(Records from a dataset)
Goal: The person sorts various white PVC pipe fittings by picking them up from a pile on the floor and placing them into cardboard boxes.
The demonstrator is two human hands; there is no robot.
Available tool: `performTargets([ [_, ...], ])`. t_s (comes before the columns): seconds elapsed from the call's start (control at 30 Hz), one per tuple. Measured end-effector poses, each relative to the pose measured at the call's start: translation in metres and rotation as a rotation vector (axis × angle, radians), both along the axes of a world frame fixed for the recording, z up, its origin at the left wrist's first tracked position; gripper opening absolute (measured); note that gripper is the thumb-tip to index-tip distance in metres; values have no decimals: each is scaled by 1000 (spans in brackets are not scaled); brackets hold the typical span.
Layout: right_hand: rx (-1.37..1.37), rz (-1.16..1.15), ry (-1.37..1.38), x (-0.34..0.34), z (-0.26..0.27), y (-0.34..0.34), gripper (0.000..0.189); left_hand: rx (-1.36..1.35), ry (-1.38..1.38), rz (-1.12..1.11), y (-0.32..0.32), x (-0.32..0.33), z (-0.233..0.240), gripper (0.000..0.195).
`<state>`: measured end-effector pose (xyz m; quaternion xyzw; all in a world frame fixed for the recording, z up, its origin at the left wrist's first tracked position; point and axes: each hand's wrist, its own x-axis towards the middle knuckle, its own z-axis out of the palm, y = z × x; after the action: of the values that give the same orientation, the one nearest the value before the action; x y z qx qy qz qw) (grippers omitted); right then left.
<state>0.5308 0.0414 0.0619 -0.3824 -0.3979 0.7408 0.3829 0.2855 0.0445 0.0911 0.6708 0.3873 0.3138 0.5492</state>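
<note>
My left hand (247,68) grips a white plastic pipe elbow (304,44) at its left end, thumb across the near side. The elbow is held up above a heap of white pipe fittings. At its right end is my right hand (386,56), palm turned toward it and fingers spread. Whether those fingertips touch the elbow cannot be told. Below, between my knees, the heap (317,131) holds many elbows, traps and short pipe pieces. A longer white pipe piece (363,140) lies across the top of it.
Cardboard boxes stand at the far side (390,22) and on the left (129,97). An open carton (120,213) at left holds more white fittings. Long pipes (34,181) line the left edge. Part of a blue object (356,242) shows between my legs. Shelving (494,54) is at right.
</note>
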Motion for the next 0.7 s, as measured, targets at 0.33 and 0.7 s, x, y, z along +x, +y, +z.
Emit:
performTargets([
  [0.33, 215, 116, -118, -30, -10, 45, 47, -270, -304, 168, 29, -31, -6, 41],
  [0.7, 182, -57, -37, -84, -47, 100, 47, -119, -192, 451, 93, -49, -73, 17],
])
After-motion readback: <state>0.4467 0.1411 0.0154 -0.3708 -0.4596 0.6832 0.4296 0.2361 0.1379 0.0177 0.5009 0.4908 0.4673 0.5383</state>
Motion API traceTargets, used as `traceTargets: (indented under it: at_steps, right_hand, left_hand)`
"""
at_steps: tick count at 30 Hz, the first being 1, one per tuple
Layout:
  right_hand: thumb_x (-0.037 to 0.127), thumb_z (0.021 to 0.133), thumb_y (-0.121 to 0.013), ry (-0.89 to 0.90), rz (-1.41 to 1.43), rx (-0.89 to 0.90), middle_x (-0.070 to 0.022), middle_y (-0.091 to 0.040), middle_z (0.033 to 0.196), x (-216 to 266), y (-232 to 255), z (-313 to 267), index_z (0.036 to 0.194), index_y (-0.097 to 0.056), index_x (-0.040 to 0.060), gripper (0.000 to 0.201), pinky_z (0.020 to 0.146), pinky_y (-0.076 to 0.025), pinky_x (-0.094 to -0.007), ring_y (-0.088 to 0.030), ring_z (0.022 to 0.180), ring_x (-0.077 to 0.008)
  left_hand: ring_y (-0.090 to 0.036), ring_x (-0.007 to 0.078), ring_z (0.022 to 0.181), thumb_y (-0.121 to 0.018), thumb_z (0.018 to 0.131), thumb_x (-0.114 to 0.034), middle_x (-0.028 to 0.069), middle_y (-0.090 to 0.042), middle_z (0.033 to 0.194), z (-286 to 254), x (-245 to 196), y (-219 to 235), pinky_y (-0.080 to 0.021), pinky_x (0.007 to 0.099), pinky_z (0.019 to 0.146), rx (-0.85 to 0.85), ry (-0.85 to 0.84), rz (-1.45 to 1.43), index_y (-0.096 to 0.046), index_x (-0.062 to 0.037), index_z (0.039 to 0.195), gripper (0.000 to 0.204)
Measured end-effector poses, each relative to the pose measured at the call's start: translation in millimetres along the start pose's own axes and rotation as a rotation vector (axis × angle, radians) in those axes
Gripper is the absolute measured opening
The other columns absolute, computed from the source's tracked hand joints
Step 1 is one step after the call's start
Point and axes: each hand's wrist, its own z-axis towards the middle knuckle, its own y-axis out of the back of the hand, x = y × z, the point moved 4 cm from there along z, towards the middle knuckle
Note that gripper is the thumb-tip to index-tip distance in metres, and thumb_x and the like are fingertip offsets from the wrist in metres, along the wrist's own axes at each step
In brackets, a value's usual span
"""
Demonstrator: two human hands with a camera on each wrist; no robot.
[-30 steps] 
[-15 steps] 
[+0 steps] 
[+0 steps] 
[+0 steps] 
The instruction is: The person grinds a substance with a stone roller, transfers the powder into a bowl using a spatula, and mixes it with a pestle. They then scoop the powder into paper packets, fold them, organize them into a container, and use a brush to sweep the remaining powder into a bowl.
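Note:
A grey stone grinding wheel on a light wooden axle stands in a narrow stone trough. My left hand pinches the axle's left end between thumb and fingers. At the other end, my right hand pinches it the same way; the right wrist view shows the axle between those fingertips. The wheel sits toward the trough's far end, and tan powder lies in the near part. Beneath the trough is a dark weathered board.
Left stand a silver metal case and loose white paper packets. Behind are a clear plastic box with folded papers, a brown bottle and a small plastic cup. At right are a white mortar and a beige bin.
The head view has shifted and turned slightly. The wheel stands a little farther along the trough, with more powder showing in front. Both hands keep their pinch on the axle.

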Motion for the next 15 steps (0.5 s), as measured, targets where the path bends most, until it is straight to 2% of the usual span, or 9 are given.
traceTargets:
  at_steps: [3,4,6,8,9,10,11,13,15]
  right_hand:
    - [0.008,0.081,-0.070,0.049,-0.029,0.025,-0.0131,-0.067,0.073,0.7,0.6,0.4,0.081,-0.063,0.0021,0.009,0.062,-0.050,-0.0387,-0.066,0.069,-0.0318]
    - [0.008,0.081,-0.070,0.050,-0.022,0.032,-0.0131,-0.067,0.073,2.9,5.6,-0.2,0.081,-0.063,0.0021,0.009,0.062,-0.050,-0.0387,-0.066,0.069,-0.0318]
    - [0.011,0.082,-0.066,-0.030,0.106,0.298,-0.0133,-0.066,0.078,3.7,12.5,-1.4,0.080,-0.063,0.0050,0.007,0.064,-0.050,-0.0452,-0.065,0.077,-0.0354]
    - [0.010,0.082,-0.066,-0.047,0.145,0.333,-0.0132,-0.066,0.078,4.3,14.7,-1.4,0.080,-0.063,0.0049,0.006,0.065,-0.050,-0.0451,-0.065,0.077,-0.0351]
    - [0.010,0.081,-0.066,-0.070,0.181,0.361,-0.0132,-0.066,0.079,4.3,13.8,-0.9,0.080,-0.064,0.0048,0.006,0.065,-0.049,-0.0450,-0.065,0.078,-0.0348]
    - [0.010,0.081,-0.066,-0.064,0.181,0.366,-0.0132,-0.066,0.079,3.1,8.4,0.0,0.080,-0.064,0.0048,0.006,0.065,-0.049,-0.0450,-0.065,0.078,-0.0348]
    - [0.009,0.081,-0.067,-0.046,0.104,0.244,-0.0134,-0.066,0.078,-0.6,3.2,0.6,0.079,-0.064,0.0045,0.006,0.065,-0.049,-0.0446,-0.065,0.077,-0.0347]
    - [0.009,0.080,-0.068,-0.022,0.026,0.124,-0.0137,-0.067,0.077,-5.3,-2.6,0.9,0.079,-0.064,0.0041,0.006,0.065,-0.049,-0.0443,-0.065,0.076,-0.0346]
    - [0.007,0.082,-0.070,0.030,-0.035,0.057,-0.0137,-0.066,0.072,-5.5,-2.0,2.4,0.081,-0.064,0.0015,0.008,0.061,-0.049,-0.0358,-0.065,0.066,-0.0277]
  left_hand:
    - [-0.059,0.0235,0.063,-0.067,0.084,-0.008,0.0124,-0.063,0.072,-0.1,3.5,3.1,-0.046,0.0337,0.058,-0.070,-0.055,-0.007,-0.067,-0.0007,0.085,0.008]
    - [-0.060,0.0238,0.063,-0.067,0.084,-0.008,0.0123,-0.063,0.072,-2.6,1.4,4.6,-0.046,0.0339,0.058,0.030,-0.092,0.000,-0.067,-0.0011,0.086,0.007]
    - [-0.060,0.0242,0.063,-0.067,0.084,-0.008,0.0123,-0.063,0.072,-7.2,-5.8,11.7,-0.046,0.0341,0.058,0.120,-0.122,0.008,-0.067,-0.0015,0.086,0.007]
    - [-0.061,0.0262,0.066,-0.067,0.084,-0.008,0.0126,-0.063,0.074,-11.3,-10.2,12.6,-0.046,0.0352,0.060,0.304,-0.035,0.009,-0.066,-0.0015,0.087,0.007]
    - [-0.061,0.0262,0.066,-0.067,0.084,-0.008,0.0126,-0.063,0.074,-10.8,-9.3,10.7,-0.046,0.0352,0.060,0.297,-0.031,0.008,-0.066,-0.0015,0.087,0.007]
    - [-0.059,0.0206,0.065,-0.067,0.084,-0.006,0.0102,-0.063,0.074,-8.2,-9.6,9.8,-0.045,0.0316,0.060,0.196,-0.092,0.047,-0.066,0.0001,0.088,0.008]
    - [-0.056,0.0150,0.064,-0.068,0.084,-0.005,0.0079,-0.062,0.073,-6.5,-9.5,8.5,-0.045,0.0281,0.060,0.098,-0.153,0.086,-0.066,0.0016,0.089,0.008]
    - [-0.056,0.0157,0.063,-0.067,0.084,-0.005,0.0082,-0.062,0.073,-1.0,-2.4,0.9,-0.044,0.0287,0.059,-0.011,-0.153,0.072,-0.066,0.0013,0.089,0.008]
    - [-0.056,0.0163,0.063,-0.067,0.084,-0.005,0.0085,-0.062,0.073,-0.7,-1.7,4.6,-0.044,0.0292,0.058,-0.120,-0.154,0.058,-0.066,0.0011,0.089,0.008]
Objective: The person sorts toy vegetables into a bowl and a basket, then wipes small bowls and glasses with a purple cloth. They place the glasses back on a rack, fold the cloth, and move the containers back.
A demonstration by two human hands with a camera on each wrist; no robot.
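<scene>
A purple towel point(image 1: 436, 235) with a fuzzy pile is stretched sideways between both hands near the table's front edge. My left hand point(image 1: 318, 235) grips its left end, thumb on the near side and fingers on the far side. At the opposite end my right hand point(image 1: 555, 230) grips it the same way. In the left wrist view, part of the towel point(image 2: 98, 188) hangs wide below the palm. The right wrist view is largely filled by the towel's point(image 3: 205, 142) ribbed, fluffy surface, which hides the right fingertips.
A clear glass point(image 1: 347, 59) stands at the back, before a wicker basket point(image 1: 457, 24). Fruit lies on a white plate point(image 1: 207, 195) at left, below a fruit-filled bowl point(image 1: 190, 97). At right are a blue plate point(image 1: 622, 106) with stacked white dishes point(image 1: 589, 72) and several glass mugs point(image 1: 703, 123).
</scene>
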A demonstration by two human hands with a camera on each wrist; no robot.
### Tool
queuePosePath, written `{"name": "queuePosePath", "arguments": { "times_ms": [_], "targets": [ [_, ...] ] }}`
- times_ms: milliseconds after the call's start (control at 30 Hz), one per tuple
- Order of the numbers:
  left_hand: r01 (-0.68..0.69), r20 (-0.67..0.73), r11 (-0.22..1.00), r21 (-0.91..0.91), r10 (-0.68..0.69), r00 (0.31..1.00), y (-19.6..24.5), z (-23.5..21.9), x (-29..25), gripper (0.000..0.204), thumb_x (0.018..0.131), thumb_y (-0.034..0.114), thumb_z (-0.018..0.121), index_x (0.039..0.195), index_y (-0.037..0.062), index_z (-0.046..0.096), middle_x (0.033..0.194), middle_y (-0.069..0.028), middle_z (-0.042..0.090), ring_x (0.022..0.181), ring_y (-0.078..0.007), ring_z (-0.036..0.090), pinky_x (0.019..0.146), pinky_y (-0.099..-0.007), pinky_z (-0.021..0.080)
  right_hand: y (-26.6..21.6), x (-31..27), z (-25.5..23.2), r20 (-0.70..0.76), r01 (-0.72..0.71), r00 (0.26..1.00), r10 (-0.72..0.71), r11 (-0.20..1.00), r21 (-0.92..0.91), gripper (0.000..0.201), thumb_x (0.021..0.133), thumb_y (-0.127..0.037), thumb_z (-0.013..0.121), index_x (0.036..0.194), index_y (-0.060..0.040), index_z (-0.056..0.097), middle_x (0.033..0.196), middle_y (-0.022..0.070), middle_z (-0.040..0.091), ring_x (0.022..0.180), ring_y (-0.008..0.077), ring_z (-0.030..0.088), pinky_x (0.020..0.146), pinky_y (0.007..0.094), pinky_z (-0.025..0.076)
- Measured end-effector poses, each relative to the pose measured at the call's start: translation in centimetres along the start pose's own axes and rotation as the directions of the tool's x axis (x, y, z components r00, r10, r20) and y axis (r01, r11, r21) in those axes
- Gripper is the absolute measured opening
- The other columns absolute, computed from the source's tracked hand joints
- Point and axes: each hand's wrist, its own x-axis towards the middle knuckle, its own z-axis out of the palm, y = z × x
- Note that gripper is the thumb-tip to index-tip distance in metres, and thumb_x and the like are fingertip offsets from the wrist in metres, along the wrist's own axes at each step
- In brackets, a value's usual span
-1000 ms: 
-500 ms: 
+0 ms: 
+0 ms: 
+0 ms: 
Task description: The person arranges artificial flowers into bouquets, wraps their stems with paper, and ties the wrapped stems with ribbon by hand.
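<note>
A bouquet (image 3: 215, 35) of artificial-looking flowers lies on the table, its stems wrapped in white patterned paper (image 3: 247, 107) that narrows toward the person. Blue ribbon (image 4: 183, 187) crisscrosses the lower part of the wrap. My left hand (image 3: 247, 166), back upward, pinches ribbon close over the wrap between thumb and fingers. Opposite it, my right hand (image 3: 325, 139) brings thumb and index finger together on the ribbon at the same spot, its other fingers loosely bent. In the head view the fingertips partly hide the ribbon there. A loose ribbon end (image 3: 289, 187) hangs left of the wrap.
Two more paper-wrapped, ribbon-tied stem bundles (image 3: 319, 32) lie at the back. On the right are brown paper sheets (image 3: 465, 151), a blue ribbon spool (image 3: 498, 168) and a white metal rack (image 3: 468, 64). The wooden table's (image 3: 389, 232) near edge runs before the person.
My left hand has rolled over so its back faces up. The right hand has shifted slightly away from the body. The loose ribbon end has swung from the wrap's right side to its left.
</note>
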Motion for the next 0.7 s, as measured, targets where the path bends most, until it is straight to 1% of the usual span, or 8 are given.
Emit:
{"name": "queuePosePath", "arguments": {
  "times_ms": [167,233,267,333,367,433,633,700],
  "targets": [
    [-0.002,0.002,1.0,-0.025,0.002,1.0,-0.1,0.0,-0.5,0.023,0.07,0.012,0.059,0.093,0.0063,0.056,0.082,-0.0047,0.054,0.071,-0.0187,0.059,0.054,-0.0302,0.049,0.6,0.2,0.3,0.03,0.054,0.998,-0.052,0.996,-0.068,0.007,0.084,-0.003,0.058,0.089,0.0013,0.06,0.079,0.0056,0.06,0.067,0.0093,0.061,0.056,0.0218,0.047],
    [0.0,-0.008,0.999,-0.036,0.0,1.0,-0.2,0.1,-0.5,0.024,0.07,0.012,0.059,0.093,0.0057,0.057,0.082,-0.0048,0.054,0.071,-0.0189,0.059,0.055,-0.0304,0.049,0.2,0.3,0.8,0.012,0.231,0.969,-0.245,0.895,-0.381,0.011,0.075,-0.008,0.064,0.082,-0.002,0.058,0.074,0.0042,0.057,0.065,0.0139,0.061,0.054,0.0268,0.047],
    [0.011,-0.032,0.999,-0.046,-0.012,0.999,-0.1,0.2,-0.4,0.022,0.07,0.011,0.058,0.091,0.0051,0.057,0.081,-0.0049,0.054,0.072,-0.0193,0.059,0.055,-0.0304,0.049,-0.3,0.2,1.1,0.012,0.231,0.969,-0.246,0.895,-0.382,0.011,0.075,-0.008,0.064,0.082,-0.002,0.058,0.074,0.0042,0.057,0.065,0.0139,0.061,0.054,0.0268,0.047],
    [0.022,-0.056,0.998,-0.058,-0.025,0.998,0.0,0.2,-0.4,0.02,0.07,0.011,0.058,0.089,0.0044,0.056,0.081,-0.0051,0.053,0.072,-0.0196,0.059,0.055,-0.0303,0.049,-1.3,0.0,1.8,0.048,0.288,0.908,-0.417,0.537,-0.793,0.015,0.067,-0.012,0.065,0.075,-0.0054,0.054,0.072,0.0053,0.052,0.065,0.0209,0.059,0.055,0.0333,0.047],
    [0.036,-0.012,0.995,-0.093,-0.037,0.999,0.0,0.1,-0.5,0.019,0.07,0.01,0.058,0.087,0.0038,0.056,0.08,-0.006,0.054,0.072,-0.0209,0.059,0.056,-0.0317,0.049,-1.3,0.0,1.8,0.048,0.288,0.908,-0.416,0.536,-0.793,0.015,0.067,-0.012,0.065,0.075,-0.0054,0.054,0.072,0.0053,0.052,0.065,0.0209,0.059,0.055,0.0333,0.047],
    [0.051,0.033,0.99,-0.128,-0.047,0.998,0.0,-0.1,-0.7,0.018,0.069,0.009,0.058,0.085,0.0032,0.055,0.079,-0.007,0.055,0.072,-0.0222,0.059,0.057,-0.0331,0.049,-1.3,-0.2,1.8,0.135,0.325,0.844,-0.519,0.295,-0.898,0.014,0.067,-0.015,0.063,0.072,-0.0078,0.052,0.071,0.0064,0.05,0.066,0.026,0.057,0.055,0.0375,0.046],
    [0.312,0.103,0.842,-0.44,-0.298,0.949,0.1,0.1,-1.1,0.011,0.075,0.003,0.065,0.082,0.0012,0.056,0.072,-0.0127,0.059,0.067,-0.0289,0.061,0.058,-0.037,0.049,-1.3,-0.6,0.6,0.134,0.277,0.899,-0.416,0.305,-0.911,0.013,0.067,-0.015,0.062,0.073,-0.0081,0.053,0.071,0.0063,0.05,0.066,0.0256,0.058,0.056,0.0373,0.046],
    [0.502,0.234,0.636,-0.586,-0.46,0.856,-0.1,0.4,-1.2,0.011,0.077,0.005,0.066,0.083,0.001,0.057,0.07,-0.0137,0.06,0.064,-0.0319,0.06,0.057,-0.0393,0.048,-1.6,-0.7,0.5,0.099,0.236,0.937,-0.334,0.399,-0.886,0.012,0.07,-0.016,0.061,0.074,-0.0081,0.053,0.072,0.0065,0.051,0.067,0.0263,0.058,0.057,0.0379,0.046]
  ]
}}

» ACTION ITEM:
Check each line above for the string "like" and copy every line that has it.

» YOUR RESPONSE:
Note that gripper is the thumb-tip to index-tip distance in metres, and thumb_x and the like are fingertip offsets from the wrist in metres, along the wrist's own axes at each step
- Note that gripper is the thumb-tip to index-tip distance in metres, and thumb_x and the like are fingertip offsets from the wrist in metres, along the wrist's own axes at each step

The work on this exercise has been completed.